Usually, the Board of Regents assigns a resolution to a particular committee either for implementation or for study. It is at the level of committees where College staff and ACP members work together to translate pertinent priority initiatives and assigned resolutions into fleshed-out policy papers and initiatives to take back to the Board of Regents.
To illustrate how ACP can address problems faced by members, consider the Maine Chapter's reaction to required use of a pain scale. The Maine Chapter wrote a resolution titled “Limiting the Use of the Pain Scale to Support a Move Away from Excessive Narcotic Prescribing” and submitted it for consideration at the spring 2015 Board of Governors meeting. It requested that the Board of Regents work toward limiting the use of pain scales in outpatient medicine except in postoperative settings and hospice care and discuss the pain scale issue with The Joint Commission and CMS to encourage them to base chronic noncancer pain treatment on maximizing function.

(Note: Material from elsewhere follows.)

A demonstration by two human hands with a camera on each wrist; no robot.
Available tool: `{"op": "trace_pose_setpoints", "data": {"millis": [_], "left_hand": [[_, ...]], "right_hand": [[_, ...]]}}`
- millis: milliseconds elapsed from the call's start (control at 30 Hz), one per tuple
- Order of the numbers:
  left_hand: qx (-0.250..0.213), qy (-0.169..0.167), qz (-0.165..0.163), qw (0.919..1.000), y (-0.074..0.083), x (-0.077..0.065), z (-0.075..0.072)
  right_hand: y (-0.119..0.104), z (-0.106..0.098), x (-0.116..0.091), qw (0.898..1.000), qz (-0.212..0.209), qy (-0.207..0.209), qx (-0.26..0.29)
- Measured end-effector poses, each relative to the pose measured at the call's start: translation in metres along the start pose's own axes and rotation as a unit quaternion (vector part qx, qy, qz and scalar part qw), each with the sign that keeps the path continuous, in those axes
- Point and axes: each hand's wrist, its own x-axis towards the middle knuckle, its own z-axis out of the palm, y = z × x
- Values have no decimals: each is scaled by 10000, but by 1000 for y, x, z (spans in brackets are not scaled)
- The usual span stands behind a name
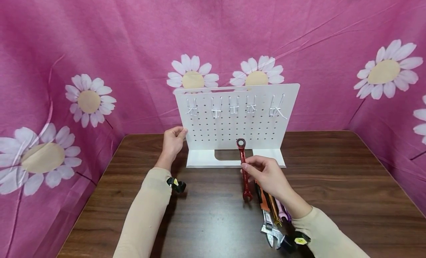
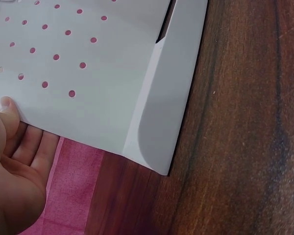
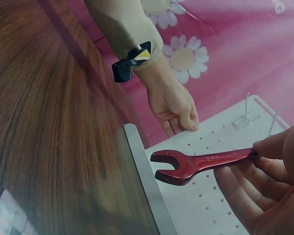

The resolution was approved by the Board of Governors and passed on to the Board of Regents, which then referred the first clause to the Performance Measurement Committee and the second clause to the Medical Practice & Quality Committee for implementation. The 2 committees worked together and formed a short-term workgroup including members with experience in patient management and the author of the resolution. One of the committee staff then reviewed the relevant literature and found evidence-based support for the resolution.
Letters were drafted, approved by the workgroup, and sent to The Joint Commission and CMS. Depending on the response to the letters, further follow-up with those entities will be pursued. Thus, an idea from an ACP member has been carefully vetted, supported by evidence, and translated into ACP policy that can be help advocate for better patient care.
Resolutions are but a single avenue to policy development. Much of ACP policy is developed on the initiative of the various policy committees. The main committees involved in these efforts are the Health & Public Policy Committee, the Medical Practice & Quality Committee, the Education & Publication Committee, and the Ethics, Professionalism & Human Rights Committee. Each of these committees establishes an annual agenda of policy development work under the guidance of the Board of Regents. Among the many efforts currently underway are influencing the implementation of the Medicare Access and CHIP Reauthorization Act of 2015 (MACRA), advocating for reform of the Maintenance of Certification process, advocating for the College's “Patients Before Paperwork” initiative, stemming the escalating cost of prescription drugs, and revising the College's Ethics Manual.
After reading this “deep dive” into policy development, some may wonder why ACP devotes so much effort to the process. In my view, it assures our credibility and the power of using evidence-based policy in our advocacy. When ACP is asked to take a position on an issue, we don't base our response on the opinion of our President or a vote of the membership. Rather, we look to our policy compendium to see whether we have a previously developed and vetted policy. If no relevant policy is found, we stay silent until such time as we do have Board-approved policy. It is this careful and deliberate approach that adds weight to our recommendations. It enhances the influence of ACP in matters of advocacy.
An important part of my activities this year as Chair of the Board of Regents includes attending committee meetings and getting to look behind the scenes to watch policy, clinical guidelines, and educational products come to fruition. Space limitations preclude covering all of the more than 25 committees and subcommittees here, but ACP's website does describe them all online .
My involvement with committee members and talented staff has greatly increased my appreciation and admiration for their work in enhancing both patient care and the profession. I hope this brief look at some of the less visible work at ACP will give you another reason to value your membership in the College.